Dann bedecken Sie den gesamten Würfel mit frischem Medium, um den osmotischen Druck zu fördern, um die Übertragung der Nahrung auf die Zellen innerhalb des Würfels zu erleichtern. Legen Sie die Platte für die nichtinvasive 3D-Formerkennung durch multidirektionale Beobachtung auf eine Mikroskopstufe und erhalten Sie Bilder von jeder Seite des Würfels durch helle Feld- oder Phasenkontrastmikroskopie, wobei Sie eine Pinzette verwenden, um den Würfeldienst zu drehen, der zwischen den Aufnahmen abgebildet werden soll. Für die immunfluoreszierende Bildgebung durch multidirektionale Beobachtung, zuerst den Überstand aus dem Brunnen, der den Würfel enthält, und fixieren Sie den Würfel in 4%Paraformaldehyd für 20 Minuten bei Raumtemperatur.
Am Ende der Fixierung den Würfel zweimal mit PBS für 10 Minuten pro Wäsche waschen. Impermeabilisieren Sie den Würfel mit 0,5%Triton x-100 und PBS für 10 Minuten bei vier Grad Celsius. Als nächstes waschen Sie den Würfel dreimal in PBS für 10 Minuten pro Wäsche, bevor Sie jede unspezifische Bindung mit Ziegenserum und Immunfluoreszenzpuffer für 60 Minuten bei Raumtemperatur blockieren.

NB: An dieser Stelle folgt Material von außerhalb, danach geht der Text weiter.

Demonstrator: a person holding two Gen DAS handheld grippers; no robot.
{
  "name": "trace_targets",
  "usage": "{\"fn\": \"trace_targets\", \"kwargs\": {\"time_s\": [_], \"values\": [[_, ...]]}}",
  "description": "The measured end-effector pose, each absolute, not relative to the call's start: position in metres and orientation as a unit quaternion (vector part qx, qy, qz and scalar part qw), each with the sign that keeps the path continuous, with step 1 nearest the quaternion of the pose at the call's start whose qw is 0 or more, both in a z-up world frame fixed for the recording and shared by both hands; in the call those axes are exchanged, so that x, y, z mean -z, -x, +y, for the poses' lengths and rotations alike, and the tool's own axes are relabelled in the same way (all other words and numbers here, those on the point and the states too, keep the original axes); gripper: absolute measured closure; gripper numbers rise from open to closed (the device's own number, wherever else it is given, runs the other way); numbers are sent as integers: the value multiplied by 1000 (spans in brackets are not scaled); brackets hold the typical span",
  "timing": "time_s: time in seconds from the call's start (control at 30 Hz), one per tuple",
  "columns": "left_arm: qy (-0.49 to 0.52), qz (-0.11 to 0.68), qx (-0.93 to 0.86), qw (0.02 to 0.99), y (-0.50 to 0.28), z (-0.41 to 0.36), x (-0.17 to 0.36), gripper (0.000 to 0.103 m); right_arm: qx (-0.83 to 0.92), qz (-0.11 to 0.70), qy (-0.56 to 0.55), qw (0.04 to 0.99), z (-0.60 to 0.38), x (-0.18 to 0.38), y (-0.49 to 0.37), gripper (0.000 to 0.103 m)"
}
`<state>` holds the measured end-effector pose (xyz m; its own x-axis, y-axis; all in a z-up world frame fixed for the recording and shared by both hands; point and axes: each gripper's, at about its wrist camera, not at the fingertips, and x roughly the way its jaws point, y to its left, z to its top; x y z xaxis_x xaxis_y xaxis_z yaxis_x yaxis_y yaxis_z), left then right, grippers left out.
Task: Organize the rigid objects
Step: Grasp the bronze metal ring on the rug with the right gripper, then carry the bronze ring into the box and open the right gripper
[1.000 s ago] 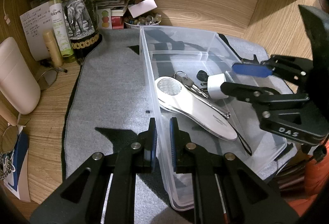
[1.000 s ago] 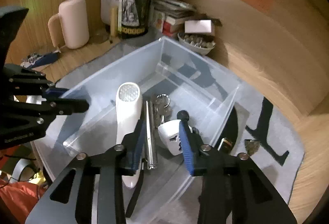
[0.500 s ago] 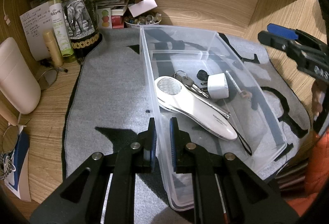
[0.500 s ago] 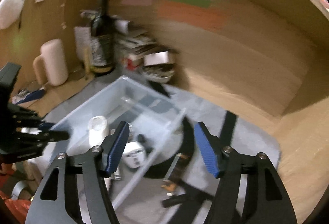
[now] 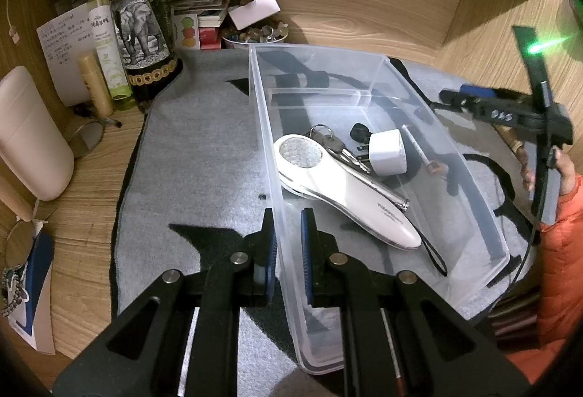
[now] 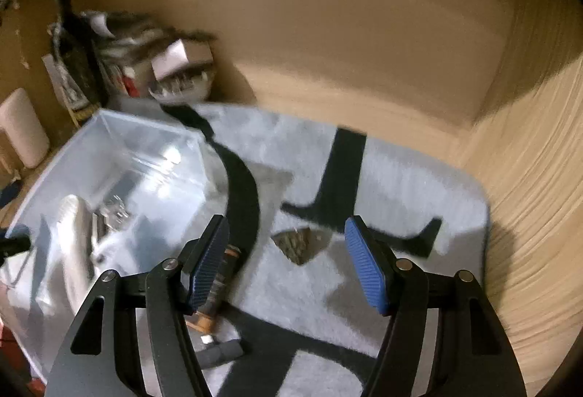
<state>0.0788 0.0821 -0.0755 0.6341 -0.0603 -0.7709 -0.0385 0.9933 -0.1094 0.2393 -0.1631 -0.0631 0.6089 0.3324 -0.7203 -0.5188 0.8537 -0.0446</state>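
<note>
Now, left gripper (image 5: 288, 244) pinching the thin near-left wall of the clear plastic bin (image 5: 452, 138). Inside: glossy white oval handheld device (image 5: 346, 189), metal keys (image 5: 329, 142), stubby white charger (image 5: 387, 153). Right gripper (image 6: 288, 262), ribbed blue pads spread and empty, withdrawn from the bin since earlier, over fuzzy grey mat (image 6: 400, 175) near a flat triangular piece (image 6: 300, 244).

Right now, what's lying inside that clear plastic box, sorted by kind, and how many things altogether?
White handheld device: 1
Bunch of keys: 1
White plug-like block: 1
Silver metal rod: 1
Total in the clear box: 4
</note>
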Motion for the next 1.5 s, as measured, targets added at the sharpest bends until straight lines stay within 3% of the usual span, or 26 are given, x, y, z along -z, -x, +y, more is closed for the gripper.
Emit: {"fn": "trace_targets", "kwargs": {"time_s": [0.3, 0.47, 1.5], "values": [[60, 429, 4, 901, -79, 83, 75, 93, -235, 421, 124, 868, -158, 103, -268, 40], [61, 428, 2, 902, -79, 83, 76, 93, -256, 431, 128, 855, -152, 113, -273, 72], [62, 424, 2, 904, -79, 82, 75, 93, -338, 249, 155, 894, -118, -3, -167, 72]]}}
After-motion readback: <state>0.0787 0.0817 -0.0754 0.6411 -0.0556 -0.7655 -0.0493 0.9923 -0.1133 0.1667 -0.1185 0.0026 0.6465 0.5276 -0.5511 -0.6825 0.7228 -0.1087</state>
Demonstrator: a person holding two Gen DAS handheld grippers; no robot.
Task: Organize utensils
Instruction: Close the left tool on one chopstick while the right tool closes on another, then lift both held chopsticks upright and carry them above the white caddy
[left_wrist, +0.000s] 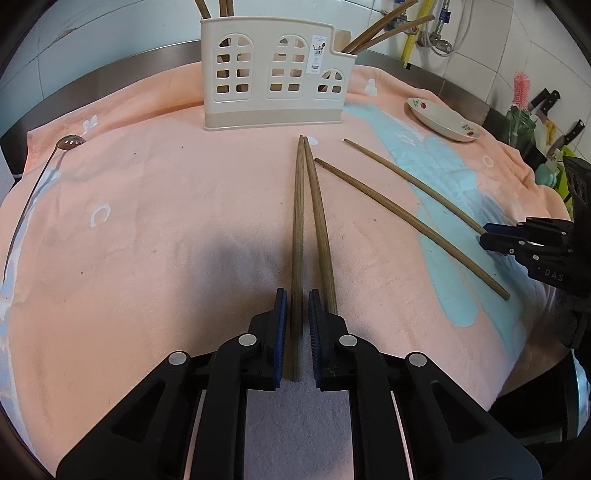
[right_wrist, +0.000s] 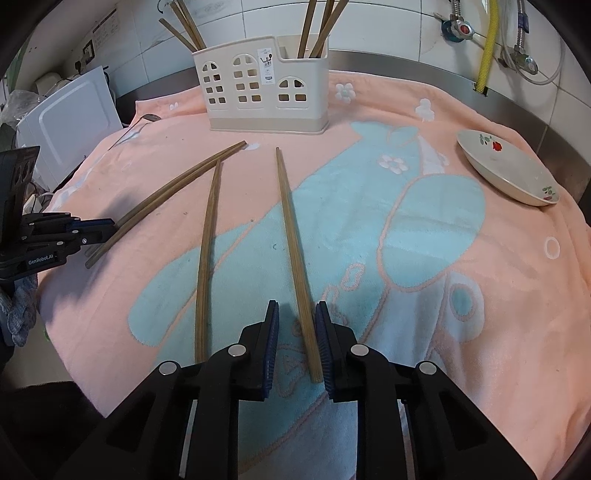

Dann färben Sie die Zellen mit dem entsprechenden primären Antikörper von Interesse nach Standard-Antikörper-Färbung Protokolle. Dann stellen Sie alle sechs Seiten des Würfels auf einem Laser- oder Fluoreszenzmikroskop, wie gerade gezeigt. In diesem repräsentativen Experiment demonstriert die multidirektionale Bildgebung von Hybrid-Gelwürfeln, die mit normalen menschlichen Bronchialepithelzellen kultiviert werden, die Erzeugung einer anfänglichen zylindrischen oder prismenförmigen Zellkultur durch Phasenkontrast und immunfluoreszierende Bildgebung der Kulturen.
Hier bei der Immunfärbung normaler menschlicher Epithelzellen, die zunächst im Hybrid-Gelwürfel zu einer zylindrischen Form gesteuert werden, wird nach der Erzeugung des Bronchialbaumes gezeigt. Die Zweige zeigen die senkrechte zur zylindrischen Achse, wie sich die multidimensionale Bildgebung zeigt. Es ist wichtig, eine hohe Dichte von Zellen in die extrazelluläre Matrixtasche zu injizieren, da eine niedrige Dichte von Zellen zu einer Verschlechterung dieser Zellqualität nach der Inkubation führen kann.
Dieses Methodenmuster ist die wiederholbare Bildung eines 3D-Zellmusters mit einer quantitativen Messung durch multidirektionale Bildgebung, um den Mechanismus der Tellerentwicklung zu untersuchen.